== Information provided

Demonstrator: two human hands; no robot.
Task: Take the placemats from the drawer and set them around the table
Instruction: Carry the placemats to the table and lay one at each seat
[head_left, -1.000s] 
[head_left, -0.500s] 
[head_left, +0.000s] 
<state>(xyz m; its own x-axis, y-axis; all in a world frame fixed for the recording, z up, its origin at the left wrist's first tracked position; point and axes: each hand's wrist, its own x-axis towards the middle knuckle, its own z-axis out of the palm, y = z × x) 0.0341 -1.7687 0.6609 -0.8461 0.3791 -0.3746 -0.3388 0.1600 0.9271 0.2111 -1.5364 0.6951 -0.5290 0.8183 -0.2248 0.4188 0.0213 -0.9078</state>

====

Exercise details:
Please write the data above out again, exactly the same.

Reply:
Demonstrator: two human hands; no robot.
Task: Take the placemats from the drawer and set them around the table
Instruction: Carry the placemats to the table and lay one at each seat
[head_left, -1.000s] 
[head_left, -0.500s] 
[head_left, +0.000s] 
<state>(xyz m; its own x-axis, y-axis; all in a world frame fixed for the recording, z up, its origin at the left wrist's first tracked position; point and axes: each hand's wrist, its own x-axis towards the middle knuckle, its own z-axis out of the palm, y = z × x) 0.0341 -1.7687 0.6609 -0.8461 0.3791 -0.3746 -0.3388 0.1600 0.9271 0.2111 -1.5364 0.6951 -0.5290 0.8183 -0.2248 0.4188 0.0213 -0.9078</state>

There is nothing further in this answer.